Outside of law enforcement and military use, these guns have no purpose during peacetime, other than to satisfy the puerile thrill of owning and shooting them and, often, posting pictures of oneself displaying them on social media. Target shooting can be accomplished with far less potentially lethal weaponry and there are better options for hunting and for self-defense, if that is ever really a necessity.

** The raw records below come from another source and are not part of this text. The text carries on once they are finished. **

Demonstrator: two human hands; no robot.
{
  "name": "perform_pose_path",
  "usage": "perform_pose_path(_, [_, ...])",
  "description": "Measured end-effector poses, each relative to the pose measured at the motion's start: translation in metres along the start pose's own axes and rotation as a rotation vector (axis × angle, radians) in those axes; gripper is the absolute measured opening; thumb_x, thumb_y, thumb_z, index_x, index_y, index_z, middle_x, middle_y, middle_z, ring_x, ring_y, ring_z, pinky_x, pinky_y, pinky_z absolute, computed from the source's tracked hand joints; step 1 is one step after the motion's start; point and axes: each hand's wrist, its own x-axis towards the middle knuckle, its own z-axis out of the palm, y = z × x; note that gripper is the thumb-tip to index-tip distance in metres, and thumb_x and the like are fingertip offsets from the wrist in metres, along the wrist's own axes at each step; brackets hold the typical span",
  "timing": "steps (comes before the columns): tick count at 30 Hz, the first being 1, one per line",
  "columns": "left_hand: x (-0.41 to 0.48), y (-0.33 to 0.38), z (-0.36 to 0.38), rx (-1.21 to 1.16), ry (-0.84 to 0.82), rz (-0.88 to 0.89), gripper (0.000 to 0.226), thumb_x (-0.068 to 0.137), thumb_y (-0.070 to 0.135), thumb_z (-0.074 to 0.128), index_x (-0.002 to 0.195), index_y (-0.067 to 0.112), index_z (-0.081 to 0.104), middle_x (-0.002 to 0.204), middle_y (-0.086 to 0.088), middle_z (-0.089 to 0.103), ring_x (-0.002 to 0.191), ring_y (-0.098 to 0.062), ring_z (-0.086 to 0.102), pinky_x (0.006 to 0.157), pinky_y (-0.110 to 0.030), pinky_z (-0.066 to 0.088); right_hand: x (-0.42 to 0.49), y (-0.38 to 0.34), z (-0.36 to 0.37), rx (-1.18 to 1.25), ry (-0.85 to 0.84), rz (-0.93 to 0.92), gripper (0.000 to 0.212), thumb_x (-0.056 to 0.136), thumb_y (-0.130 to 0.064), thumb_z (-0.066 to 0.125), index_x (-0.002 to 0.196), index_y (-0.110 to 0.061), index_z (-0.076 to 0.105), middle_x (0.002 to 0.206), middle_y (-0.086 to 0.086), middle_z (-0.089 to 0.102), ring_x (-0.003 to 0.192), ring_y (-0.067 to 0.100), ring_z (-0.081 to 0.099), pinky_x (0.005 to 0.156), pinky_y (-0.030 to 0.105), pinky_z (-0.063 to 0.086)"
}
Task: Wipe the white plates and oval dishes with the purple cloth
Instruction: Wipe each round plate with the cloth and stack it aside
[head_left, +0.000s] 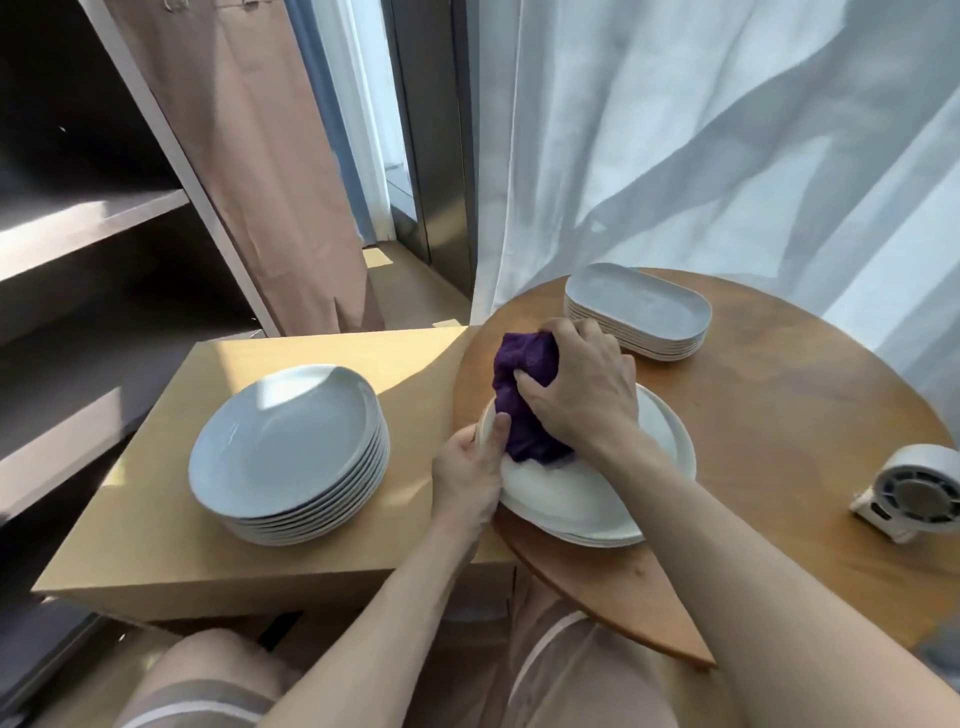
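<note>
1. Closest in, our left hand (470, 473) steadies the job. Its fingers curl round the near-left rim of a white round ceramic plate (571, 501), with the thumb lying on top of the edge.
2. That plate tops a short pile of the same plates at the near-left edge of the round brown wooden table (779, 426). We can't count the pile exactly, but it looks like a few.
3. Just beyond, our right hand (582, 395) has its fingers bunched tight round the purple terry cloth (522, 410). It presses the wad down onto the plate's far-left part, so we judge this to be mid-wipe.
4. To the left, on the pale wooden box table (156, 519), sits a tall stack of white round plates (291, 447), well apart from both hands.
5. Out to the right, a small white fan (914, 493) rests on the round table.
6. Further back, a stack of white oval dishes (639, 312) sits squared up and untouched, just past the right hand.
7. Behind it all hangs a sheer white curtain (727, 130).
8. By our reckoning we're on the round plates. We can't tell which pile is already wiped, and the oval dishes look yet to come, so plenty is left.
</note>
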Motion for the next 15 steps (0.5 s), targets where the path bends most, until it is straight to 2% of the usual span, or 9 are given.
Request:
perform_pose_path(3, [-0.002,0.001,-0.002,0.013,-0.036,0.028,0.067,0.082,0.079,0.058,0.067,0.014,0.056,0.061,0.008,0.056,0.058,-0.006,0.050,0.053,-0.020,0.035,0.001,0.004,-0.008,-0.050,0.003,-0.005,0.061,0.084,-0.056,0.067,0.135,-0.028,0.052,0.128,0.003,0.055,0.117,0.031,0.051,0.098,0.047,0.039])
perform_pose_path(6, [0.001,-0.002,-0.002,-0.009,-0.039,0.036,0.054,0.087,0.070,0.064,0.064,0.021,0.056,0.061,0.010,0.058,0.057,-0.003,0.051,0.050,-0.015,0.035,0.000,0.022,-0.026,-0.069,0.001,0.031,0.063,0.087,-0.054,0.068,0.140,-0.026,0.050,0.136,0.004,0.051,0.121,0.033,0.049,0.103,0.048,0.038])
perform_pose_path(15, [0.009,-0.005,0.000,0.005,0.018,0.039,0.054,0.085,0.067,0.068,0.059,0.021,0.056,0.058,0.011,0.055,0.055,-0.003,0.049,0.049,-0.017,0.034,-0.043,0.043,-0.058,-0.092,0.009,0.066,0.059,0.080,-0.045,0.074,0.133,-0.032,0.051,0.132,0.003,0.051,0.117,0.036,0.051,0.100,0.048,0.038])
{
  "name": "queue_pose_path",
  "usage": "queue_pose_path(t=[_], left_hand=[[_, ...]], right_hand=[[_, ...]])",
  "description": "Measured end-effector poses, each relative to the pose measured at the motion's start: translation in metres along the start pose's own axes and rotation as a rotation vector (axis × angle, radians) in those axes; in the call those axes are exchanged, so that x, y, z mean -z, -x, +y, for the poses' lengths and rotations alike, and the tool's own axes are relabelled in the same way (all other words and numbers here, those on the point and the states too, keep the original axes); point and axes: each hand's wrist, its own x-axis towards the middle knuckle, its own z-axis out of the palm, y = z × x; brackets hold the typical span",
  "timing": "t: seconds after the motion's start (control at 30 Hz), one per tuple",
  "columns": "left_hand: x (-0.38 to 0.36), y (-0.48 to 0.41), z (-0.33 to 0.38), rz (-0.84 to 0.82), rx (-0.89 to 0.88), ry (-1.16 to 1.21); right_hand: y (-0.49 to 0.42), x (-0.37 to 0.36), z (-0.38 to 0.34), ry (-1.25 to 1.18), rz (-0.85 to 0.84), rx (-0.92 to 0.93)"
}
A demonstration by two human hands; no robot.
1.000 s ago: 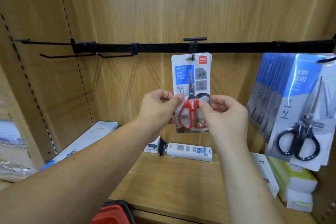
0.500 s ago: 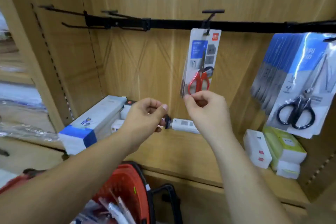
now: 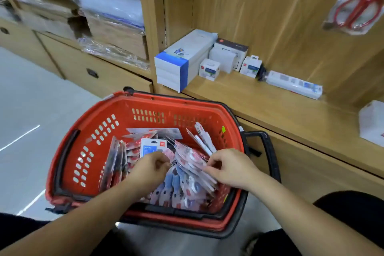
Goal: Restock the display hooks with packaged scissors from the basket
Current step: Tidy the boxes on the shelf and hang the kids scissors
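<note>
A red shopping basket (image 3: 87, 151) stands on the floor in front of me, filled with several packaged scissors (image 3: 182, 185) on blue and white cards. Both my hands are inside it. My left hand (image 3: 149, 169) has its fingers curled and pinches the edge of a pack just below an upright blue-carded pack (image 3: 152, 146). My right hand (image 3: 230, 169) pinches the edges of a fanned bundle of packs (image 3: 193, 160). One red-handled scissors pack (image 3: 357, 6) hangs at the top right; its hook is out of view.
The wooden shelf (image 3: 259, 100) beside the basket carries a blue and white box (image 3: 182, 62), small white boxes (image 3: 209, 68) and a power strip (image 3: 293, 84). Wrapped stock (image 3: 112, 18) fills the left bay above drawers. Grey floor lies to the left.
My view dropped from the hanging rail to the basket. Both hands let go of the hung red scissors pack and moved down into the basket among the packs.
</note>
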Motion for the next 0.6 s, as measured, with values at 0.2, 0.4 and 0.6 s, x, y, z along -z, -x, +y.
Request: queue_pose_path(t=[0.2,0.4,0.6], left_hand=[[-0.006,-0.006,-0.006,0.068,0.048,-0.034],[-0.016,-0.032,0.017,0.085,-0.006,-0.065],[-0.020,-0.053,0.035,0.016,0.118,-0.183]], right_hand=[[-0.035,0.005,-0.009,0.026,-0.008,-0.119],[-0.075,-0.007,-0.006,-0.157,-0.024,-0.210],[-0.087,-0.017,0.002,-0.136,-0.052,-0.294]])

Gun lobby activists and the politicians they support have tried to shift the discussion following the mass shootings to questions about mental health and, in the case of schools, arming teachers, coaches, administrators, and support staff. This is a deliberate smokescreen put up to obscure the real issue: There are too many guns in the United States, and those capable of killing dozens of people in a matter of minutes are scarcely regulated, if at all. A similar smokescreen has been raised about changing the age at which someone can buy a gun. Arguing that because Americans can be sent to war at 18 they should be able to handle an automatic weapon at home is a false equivalent.
In the military, training comes first, then 18-year-olds are armed for the precise reason that they may someday be asked to kill other human beings — under supervision and on the field of battle. To use military service as justification for allowing the same powerful guns among an untrained civilian population is wrong. Then, too, arguing about whether people under 21 should be allowed to possess assault rifles without even the same regulation imposed on pistol owners in most states misses the point that high-powered weapons must, at a minimum, be strongly regulated.
Like the debate about whether teachers and school personnel should be armed, the question of what is an appropriate age to be able to buy a gun obscures the real problem — that there are too many guns in this country and they are too easy to obtain.
The sale and possession of semiautomatic rifles should immediately be regulated at least as tightly as pistol ownership in the most restrictive states, such as New York, if not banned altogether. Lives are at risk. The longer America delays meaningful and effective gun control, the more killing there will be. No arming of teachers or age limit on who may buy dangerous firearms will change that.